From September 6, 2025, to January 11, 2026, the 36th São Paulo Biennial, the second oldest biennial after Venice, will take place. It is one of the most significant international gatherings, where the political and emotional shift in Latin American art takes on a particular intensity of meaning and depth, ever since its legendary beginnings. In this regard, it is worth recalling that in its second edition, it featured Picasso's Guernica, which was in the custody of the Museum of Modern Art in New York, a success skillfully secured by the biennial's founder, the powerful businessman Ciccillo Matarazzo.

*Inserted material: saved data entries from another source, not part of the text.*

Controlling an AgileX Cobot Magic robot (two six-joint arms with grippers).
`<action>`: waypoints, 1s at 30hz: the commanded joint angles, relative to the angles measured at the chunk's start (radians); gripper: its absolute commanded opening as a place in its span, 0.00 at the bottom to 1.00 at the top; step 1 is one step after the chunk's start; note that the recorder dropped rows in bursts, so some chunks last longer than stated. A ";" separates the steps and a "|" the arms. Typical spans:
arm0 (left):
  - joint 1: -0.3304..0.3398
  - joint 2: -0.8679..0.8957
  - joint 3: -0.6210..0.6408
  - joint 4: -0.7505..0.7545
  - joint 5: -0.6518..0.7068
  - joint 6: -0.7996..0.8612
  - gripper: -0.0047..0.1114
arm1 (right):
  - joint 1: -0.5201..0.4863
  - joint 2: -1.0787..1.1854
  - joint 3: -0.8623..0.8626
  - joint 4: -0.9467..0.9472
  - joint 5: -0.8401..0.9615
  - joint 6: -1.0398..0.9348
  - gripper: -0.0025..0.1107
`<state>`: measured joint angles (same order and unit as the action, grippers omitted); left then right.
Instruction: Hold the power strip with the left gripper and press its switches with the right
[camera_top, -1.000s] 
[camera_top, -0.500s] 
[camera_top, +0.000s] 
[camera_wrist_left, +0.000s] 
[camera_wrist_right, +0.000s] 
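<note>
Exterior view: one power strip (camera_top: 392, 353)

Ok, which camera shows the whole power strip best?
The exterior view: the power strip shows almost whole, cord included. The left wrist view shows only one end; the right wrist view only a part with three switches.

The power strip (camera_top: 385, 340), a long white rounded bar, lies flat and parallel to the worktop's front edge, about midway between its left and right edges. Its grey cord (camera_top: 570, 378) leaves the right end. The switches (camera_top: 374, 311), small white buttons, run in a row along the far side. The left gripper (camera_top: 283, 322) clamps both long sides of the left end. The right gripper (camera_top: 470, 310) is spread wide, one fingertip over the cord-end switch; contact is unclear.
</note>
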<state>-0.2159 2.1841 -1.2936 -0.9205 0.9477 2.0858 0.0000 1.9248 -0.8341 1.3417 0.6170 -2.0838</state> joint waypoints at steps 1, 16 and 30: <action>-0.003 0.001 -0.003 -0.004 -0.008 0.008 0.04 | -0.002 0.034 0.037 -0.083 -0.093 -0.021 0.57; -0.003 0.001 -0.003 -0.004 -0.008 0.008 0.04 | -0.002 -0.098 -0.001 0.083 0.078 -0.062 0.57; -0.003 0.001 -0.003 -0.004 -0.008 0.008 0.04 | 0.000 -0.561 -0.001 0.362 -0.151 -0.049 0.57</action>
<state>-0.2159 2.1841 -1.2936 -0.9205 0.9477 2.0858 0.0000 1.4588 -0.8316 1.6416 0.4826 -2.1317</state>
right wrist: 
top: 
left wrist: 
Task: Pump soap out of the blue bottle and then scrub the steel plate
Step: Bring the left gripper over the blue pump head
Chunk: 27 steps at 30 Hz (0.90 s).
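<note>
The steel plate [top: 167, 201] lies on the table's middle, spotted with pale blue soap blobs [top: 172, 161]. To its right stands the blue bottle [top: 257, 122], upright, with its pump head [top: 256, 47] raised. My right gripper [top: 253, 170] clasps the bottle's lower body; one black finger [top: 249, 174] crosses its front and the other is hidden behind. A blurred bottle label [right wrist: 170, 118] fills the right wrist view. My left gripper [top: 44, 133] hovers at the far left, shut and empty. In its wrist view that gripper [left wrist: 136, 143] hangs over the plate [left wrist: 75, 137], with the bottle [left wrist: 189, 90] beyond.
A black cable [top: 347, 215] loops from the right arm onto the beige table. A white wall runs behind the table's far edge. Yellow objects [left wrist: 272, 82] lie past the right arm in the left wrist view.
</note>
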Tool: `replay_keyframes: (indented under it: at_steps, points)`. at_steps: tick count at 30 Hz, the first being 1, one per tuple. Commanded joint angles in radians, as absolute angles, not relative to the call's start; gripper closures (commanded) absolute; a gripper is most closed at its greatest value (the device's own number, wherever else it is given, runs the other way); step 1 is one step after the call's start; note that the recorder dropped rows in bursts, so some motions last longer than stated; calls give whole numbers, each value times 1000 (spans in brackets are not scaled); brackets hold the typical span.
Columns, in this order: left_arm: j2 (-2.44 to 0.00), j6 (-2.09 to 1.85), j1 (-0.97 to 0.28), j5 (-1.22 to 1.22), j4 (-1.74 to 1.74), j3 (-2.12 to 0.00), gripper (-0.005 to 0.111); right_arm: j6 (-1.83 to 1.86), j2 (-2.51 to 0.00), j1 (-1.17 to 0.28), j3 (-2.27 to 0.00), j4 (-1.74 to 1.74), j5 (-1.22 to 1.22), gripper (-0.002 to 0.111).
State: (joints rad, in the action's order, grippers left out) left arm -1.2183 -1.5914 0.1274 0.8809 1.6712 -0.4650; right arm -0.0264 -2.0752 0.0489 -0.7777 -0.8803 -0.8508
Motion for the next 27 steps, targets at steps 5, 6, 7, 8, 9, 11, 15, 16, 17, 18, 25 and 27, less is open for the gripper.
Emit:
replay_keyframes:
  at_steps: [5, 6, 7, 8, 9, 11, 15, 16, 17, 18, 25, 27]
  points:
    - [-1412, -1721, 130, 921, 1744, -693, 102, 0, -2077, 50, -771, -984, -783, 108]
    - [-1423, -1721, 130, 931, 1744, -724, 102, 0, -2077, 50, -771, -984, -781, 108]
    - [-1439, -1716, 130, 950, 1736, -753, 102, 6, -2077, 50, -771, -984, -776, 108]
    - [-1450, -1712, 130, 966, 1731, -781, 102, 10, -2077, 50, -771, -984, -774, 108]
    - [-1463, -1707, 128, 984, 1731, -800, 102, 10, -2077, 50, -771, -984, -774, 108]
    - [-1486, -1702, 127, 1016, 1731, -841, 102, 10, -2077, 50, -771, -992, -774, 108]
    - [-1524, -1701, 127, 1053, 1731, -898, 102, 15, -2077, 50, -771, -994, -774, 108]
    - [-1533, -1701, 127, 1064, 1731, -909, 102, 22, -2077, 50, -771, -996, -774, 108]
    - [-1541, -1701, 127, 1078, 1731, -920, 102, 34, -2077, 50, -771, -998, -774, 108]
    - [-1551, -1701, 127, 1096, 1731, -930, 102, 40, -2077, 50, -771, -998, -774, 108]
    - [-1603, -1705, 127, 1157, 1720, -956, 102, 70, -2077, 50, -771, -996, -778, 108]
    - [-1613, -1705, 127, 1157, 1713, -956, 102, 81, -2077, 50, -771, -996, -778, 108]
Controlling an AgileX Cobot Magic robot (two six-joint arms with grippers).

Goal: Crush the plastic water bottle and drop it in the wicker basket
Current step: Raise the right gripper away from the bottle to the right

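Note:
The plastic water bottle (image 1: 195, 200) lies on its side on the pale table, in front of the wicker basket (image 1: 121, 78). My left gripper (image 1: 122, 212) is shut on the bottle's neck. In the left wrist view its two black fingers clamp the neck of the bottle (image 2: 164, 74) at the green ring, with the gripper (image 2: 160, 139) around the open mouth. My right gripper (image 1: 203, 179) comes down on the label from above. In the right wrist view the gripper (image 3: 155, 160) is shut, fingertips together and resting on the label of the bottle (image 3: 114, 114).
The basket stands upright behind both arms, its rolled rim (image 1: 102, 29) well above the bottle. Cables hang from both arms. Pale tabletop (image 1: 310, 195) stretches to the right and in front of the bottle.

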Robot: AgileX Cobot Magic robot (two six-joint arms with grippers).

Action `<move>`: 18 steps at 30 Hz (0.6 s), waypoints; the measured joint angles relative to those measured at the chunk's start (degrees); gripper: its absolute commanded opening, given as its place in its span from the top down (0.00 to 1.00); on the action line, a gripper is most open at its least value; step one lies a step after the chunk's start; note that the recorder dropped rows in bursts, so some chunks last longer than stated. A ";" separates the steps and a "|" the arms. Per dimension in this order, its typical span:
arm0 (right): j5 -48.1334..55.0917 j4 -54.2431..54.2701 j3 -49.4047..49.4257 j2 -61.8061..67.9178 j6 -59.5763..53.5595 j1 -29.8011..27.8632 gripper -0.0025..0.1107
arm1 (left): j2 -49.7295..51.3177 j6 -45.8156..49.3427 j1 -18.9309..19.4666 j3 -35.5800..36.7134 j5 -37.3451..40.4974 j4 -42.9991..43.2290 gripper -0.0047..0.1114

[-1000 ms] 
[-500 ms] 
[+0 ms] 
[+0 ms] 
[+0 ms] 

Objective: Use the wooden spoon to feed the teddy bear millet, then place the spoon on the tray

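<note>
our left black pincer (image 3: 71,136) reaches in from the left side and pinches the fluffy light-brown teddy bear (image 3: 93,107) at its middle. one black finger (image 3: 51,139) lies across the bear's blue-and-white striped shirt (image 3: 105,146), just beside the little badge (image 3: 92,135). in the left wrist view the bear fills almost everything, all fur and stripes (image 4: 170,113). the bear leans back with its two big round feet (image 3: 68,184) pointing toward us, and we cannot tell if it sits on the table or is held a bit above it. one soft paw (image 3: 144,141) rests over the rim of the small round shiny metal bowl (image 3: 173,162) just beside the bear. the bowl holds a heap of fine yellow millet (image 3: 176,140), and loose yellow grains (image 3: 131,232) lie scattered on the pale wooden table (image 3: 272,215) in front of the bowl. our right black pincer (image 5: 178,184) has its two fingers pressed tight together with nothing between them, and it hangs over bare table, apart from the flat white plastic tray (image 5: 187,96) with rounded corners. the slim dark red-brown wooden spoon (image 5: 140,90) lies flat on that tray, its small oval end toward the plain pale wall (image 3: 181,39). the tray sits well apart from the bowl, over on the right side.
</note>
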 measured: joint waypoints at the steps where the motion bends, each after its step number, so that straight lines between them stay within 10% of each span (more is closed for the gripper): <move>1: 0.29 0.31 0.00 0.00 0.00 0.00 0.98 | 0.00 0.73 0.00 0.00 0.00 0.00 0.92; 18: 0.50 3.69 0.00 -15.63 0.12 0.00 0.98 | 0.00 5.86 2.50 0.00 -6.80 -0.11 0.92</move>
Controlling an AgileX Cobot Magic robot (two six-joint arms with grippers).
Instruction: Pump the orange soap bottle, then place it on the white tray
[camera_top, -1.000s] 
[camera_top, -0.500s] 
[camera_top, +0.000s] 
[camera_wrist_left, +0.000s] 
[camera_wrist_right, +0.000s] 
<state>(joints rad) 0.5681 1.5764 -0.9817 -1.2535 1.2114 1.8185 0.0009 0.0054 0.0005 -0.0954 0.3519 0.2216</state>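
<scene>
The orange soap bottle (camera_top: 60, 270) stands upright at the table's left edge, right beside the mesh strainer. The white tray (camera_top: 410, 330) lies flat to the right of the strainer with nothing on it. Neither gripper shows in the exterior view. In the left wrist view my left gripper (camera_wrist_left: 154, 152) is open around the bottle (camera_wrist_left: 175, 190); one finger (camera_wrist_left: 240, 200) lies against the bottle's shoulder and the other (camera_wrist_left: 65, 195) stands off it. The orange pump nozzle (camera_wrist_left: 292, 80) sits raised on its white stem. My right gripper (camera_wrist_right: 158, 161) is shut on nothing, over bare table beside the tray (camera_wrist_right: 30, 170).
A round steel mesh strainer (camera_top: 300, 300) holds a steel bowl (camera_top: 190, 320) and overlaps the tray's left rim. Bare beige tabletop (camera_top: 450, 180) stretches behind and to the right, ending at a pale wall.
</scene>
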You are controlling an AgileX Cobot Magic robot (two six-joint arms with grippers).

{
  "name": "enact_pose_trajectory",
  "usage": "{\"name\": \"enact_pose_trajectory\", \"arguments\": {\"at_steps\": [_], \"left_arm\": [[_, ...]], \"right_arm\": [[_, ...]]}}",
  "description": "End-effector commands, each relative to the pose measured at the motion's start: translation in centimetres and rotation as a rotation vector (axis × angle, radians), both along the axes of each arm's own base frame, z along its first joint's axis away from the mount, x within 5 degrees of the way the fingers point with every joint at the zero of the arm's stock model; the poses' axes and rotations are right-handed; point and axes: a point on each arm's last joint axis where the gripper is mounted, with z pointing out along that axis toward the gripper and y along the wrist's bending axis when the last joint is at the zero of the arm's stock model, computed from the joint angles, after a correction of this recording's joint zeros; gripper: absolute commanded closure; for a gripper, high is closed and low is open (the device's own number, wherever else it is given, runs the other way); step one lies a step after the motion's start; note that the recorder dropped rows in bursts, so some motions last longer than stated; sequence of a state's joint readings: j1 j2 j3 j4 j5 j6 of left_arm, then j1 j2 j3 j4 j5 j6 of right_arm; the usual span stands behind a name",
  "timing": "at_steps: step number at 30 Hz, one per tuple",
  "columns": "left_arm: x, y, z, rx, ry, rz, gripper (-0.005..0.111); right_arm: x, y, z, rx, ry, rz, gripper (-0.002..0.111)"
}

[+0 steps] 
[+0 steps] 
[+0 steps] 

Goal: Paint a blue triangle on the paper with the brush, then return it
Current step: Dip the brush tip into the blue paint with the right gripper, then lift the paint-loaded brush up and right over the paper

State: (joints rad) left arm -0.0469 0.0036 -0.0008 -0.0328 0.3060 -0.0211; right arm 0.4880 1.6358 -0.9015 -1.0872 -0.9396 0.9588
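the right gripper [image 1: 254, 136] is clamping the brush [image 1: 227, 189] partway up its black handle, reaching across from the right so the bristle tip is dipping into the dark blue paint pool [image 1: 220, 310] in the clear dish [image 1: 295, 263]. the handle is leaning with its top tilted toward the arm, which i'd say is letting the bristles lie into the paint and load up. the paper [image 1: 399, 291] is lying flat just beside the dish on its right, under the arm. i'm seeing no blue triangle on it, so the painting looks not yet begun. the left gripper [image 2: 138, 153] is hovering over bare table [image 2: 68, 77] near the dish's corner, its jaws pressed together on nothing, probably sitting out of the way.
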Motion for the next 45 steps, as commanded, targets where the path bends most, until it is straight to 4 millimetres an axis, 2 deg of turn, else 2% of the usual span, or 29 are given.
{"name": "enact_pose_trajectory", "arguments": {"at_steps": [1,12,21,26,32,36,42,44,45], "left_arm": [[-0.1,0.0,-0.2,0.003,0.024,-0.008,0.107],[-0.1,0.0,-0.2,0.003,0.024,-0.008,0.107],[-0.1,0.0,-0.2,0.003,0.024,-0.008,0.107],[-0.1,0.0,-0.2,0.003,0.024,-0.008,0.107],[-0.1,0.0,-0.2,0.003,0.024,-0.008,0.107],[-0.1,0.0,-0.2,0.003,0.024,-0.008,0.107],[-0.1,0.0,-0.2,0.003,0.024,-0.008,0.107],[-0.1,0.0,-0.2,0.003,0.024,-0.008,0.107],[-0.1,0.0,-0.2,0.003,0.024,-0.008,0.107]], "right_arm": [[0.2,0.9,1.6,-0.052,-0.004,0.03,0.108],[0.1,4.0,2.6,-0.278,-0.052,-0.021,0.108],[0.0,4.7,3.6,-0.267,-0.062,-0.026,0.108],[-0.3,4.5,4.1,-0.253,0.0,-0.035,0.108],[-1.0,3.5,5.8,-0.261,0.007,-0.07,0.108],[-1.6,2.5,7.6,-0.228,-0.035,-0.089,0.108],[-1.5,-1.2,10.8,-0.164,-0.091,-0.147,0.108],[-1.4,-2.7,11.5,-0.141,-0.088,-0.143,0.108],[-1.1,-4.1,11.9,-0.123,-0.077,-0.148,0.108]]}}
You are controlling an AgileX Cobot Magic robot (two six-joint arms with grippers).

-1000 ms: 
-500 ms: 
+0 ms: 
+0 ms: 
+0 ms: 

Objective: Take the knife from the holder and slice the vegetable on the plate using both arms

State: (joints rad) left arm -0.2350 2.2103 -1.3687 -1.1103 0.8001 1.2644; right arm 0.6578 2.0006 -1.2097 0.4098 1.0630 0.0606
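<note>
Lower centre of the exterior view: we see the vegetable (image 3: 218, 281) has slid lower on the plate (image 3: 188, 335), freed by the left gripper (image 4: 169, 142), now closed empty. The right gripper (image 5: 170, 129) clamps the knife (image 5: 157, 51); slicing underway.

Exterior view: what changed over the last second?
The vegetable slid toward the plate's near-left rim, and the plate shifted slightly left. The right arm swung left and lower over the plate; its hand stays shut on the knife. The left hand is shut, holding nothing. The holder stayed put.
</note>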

Since 1957, the Biennial has been held in the pavilion designed by Oscar Niemeyer, within the grounds of Ibirapuera Park, the city's green lung. The area has a unique energy: it covers 158 hectares of Tupi Indigenous territory. São Paulo is a fascinating city. Founded on January 25, 1554, it is the most populous city in Brazil and South America. It has 12,396,372 inhabitants, rising to 22,048,504 if its suburbs are included. That's 34.5 million. It has been nicknamed the New York of South America.

On this occasion, the curatorial team is led by Cameroonian curator Bonaventure Soh Bejeng Ndikung, who serves as curator-at-large at the Haus der Kulturen der Welt (HKW) in Berlin, Germany. He is accompanied by Keyna Eleison and a team consisting of Alya Sebti, Anna Roberta Goetz, and Thiago de Paula Souza. Henriette Gallus is the strategic communications consultant.

Art biennials today are mechanisms that strongly influence museum and market agendas. The São Paulo biennial is not organized by national submissions, but rather relies on a selection process. In this edition, we can identify three axes. The first is structured around the phrase: “Nem todo viandante anda estradas” (Not every traveler walks roads), taken from a verse in the poem Da calma e do silêncio by Conceição Evaristo, seeking to reflect on opacity and the encounter of worlds immersed in the power of poetry.

Secondly, another poet offers us a crucial key. This is "A Consciousness in Bloom for Itself," by the Haitian poet René Depestre, who explores the interconnectedness of experiences, proposing a way of living together that is more attentive to collective needs.

And a third line is represented by the metaphor of the estuary, as a meeting place for fresh and salt waters, but also for worlds, as meeting places for indigenous Amerindian peoples, enslaved people, people kidnapped from Africa, and conquerors who have sought to impose the founding logic of a "New World."

Between these three lines, a sort of sublemma emerges that completes the dense curatorial elaboration, adding "Of Humanity as Practice," as a verb, that is, action, practice, vitality, search for common ways of imagining, but with a guide situated where, as is often the case with the strong local identity of this international art proposal, inspiration is given by Brazilian philosophies, landscapes and mythologies.

The selection of its 120 artists was based on the migratory flows of three birds: the red-tailed hawk in the Americas, the combatant bird that moves between Central Asia and North Africa, and the long polar journeys of the Arctic tern, also known as the tern. This idea of travel, of movement, of searching, is key to mapping artists who circulate through the same areas where these birds roam, which implies a different logic regarding the mode of selection, validation, and production of legitimacy and circuits.

In the words of the curators of this event: “The trajectories of these birds, which cross continents and climatic zones with precision, serve as a metaphor for conservation itself: like birds, we also carry memories, experiences, and languages when we cross borders. We migrate not only out of necessity, but as a form of ongoing transformation.”